KarBB · 30/12/2018 20:31

Sorry to hear you are suffering. I avoided taking ADs for several years as my family were so unsupportive of them and made me feel like a failure who was at risk of becoming a junkie if I took them. After about 3 years I cracked and started taking citalopram and I'm pretty sure it saved my sanity. Family were never supportive of my 'addiction to those drugs' but I had good therapists, did a lot of reading about how they work (SSRIs are not addictive - but, like other meds, eg blood pressure tablets, stop working when you stop taking them) and felt like my life had been improved more than I ever thought possible so I stuck with the ADs & told my family where to stick it! As well as meds I use and have used all kinds of other strategies to look after myself - mindfulness, exercise, yoga, relaxation, avoiding caffeine & alcohol, CBT, other types of therapy... and have found the combination effective at managing my symptoms. After 10yrs I came off the meds to ttc as my DH & others were quite vocal about it. I had a major relapse & was very unwell for several months. Back on them now and no intention of coming off any time soon. This time my family have come round to how important good medication is & have been much more supportive. IMO you'd never tell someone to refuse cancer treatment because they were weak & shouldn't belittle how serious MH problems can be. I hope you can find some relief soon... anxiety is a truly horrible thing but it can be beaten!

Mummynextdoor · 30/12/2018 21:37

I feel exactly like you do with many of the same thoughts. On particularly bad days I think about what i would write to say goodbye to my children though I know I would never act on it. I've had 2 lots of CBT and after a course I feel much much better but I slip again after a few months. My DH doesn't "believe" in anxiety and depression and my mum has some health issues of her own so I have discussed my feelings with no-one. I am going to try start a few things in the new year - joining an exercise class, keeping a gratitude journal and an online CBT course to get me back on track. I do t have all the answers but wanted you to know you are most certainly not alone xxxxx

Mummynextdoor · 30/12/2018 21:38

I don't*

disneyspendingmoney · 30/12/2018 21:50

You must talk to your GP as soon as possible Can you keep a mood diary, from now until you see your GP..

No matter how low you feel your DC's are much better off with you get than gone. I've been there.

Please do not listen to your DH about MH, depression or anxiety. You have put his feelings out of your head, ignore his attitude and get the help that is available

You do not have to let your DH know you are seeking help your medical records are private, personal and confidential. Even if he's paying for your medical insurance and it covers psych. GDPR now prevents it being invoiced to the principal on the cover.

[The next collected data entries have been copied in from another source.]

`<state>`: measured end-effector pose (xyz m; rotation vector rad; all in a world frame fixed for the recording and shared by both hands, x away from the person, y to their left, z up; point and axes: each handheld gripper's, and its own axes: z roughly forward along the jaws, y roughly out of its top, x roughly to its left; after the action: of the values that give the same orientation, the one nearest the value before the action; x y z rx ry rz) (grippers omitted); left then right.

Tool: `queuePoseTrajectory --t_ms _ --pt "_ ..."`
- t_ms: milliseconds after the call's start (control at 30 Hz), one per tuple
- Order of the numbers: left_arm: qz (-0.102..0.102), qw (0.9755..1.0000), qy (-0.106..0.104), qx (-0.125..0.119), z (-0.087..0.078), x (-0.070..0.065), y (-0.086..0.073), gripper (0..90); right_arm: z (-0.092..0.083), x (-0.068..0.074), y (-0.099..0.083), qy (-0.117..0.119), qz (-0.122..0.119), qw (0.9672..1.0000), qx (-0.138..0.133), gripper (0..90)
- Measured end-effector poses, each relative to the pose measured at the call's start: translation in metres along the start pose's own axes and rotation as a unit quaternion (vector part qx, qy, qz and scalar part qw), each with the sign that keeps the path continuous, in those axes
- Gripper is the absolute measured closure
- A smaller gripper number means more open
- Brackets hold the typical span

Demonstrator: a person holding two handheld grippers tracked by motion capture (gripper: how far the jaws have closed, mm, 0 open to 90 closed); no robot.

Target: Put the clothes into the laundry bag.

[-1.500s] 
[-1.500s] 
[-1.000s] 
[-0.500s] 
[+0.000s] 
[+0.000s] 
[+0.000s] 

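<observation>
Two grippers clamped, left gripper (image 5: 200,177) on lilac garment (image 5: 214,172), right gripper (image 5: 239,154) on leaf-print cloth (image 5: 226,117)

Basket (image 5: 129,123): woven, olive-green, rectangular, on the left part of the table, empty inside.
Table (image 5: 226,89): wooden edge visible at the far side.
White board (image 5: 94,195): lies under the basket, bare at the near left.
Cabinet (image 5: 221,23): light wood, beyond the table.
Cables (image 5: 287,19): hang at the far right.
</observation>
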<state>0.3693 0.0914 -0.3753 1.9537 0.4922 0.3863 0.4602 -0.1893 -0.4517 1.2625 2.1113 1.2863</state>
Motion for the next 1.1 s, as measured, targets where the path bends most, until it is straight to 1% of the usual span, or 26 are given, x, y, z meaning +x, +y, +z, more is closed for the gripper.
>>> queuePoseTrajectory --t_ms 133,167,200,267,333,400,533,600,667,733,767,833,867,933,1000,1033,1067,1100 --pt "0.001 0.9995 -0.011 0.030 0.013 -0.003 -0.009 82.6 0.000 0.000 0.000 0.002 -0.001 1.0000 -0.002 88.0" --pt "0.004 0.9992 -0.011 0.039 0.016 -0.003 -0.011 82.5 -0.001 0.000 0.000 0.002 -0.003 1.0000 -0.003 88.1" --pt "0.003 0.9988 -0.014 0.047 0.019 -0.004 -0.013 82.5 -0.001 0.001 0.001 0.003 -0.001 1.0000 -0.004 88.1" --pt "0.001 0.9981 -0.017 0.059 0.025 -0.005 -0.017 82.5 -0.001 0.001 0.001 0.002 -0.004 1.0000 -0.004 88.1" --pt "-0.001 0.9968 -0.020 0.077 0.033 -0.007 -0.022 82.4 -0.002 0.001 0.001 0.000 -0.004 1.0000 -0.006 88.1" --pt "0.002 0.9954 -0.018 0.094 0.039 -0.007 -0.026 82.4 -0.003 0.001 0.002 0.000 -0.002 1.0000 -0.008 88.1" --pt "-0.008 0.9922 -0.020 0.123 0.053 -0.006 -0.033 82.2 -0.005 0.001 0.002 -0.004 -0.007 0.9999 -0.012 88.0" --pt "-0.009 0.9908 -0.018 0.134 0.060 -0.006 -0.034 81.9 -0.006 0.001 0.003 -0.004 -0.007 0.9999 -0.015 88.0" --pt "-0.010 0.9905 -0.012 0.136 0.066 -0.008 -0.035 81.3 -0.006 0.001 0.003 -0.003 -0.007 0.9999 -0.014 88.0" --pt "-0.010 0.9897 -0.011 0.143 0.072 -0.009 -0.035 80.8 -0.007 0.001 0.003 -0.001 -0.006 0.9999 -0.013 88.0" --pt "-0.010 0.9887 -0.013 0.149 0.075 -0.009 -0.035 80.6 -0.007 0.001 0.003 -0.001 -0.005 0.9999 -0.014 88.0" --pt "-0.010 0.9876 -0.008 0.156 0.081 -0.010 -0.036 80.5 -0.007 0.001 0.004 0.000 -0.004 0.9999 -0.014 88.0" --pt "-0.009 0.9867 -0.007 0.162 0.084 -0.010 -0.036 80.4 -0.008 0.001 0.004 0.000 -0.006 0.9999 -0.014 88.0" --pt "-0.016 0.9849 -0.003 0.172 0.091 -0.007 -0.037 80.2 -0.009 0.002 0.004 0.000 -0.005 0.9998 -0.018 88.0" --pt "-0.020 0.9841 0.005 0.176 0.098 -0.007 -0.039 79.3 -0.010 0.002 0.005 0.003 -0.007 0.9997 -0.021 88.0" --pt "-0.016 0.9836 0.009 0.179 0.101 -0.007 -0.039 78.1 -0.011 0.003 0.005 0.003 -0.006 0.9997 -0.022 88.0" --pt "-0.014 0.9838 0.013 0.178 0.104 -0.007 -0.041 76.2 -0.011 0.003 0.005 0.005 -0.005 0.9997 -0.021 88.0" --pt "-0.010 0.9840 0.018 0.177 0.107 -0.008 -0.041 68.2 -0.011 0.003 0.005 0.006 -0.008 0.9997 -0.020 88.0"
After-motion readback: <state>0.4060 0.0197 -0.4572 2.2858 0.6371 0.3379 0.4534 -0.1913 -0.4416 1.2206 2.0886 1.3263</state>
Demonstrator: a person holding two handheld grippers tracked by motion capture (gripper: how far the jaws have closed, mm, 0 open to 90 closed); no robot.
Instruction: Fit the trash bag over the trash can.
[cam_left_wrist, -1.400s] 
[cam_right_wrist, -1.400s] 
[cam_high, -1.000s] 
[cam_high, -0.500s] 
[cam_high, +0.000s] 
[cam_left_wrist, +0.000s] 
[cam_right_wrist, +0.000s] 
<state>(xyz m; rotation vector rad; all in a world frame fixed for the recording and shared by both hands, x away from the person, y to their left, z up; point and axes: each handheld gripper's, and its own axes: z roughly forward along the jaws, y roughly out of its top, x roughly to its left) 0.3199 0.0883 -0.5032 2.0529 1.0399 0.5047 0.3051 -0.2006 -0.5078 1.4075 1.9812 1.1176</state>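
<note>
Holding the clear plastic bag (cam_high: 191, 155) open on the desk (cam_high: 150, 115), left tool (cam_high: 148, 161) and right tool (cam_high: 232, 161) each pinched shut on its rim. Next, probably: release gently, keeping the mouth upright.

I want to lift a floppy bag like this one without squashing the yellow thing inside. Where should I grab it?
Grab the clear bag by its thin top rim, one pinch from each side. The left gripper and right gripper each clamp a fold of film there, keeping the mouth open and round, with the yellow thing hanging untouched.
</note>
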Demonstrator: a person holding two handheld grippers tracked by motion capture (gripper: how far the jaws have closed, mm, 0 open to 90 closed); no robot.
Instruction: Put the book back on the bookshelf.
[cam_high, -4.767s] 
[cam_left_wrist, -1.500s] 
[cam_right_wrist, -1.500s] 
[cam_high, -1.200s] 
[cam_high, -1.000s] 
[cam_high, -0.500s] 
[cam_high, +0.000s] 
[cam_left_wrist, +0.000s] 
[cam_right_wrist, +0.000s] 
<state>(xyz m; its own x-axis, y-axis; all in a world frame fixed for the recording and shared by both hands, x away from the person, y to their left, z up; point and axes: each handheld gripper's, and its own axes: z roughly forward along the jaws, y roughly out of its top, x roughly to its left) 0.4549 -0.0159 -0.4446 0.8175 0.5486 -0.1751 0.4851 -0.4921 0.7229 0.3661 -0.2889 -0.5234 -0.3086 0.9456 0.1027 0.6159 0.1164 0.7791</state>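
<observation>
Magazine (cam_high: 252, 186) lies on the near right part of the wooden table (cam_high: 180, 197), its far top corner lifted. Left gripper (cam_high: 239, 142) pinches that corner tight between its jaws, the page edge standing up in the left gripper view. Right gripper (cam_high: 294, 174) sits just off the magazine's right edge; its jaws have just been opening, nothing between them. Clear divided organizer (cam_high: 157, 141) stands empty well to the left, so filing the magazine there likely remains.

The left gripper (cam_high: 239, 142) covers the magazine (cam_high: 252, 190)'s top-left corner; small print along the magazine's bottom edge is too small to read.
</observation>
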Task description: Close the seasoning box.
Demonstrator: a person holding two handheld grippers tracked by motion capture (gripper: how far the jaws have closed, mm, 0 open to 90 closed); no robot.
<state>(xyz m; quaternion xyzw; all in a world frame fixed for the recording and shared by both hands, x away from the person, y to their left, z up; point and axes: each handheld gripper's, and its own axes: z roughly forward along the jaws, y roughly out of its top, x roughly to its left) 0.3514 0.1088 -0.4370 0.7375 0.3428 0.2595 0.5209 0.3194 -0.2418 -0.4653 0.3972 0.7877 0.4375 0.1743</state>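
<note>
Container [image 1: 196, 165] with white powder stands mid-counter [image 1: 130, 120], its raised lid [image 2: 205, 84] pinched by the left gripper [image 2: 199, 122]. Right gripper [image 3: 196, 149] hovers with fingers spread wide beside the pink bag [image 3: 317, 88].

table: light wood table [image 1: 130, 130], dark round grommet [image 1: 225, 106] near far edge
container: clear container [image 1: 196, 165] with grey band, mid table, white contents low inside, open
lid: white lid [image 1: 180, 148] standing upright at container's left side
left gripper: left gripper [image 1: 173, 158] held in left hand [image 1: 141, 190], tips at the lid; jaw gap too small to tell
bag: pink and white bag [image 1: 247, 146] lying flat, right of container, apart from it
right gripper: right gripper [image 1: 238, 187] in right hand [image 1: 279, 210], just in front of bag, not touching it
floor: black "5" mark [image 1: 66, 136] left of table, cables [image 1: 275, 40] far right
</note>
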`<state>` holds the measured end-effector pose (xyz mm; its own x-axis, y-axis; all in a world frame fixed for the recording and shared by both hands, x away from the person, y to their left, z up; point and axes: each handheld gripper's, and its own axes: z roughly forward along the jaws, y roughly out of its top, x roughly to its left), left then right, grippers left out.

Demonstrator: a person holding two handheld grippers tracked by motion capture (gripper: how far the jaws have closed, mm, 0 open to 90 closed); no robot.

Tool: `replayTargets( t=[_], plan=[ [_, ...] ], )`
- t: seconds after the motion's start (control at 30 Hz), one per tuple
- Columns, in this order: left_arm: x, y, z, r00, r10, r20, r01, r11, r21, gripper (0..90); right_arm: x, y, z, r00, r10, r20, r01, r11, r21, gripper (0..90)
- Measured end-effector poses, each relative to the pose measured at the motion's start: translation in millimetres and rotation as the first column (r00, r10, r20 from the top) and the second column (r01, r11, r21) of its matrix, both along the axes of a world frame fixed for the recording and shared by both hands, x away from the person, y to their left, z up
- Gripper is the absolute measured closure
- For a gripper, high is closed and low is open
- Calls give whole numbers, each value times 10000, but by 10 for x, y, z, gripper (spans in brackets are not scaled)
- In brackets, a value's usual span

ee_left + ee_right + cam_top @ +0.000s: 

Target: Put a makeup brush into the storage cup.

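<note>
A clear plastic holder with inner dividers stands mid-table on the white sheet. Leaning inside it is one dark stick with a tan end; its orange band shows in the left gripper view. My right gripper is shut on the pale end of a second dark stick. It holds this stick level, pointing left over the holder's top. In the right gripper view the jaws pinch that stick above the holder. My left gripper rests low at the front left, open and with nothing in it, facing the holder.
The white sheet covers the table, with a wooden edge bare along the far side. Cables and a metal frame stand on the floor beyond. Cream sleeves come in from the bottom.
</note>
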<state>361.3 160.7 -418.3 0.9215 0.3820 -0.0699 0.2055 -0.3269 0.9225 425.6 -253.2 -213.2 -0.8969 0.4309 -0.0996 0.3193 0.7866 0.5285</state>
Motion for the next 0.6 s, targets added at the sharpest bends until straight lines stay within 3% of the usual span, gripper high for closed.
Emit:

If you are feeling low please see your GP

rosenylund · 31/12/2018 01:04

I have found a combination of meds and therapy has helped.

Try to get back on the antidepressants and maybe ask for some beta-blockers as well. I found that the combination has enabled me to manage my anxiety on a physical basis, and I have counselling to help me understand the emotional basis of the anxiety I suffer from.

I really identify with you saying that you want to be happy but can’t be bothered, that really resonates for me. I literally cannot be arsed!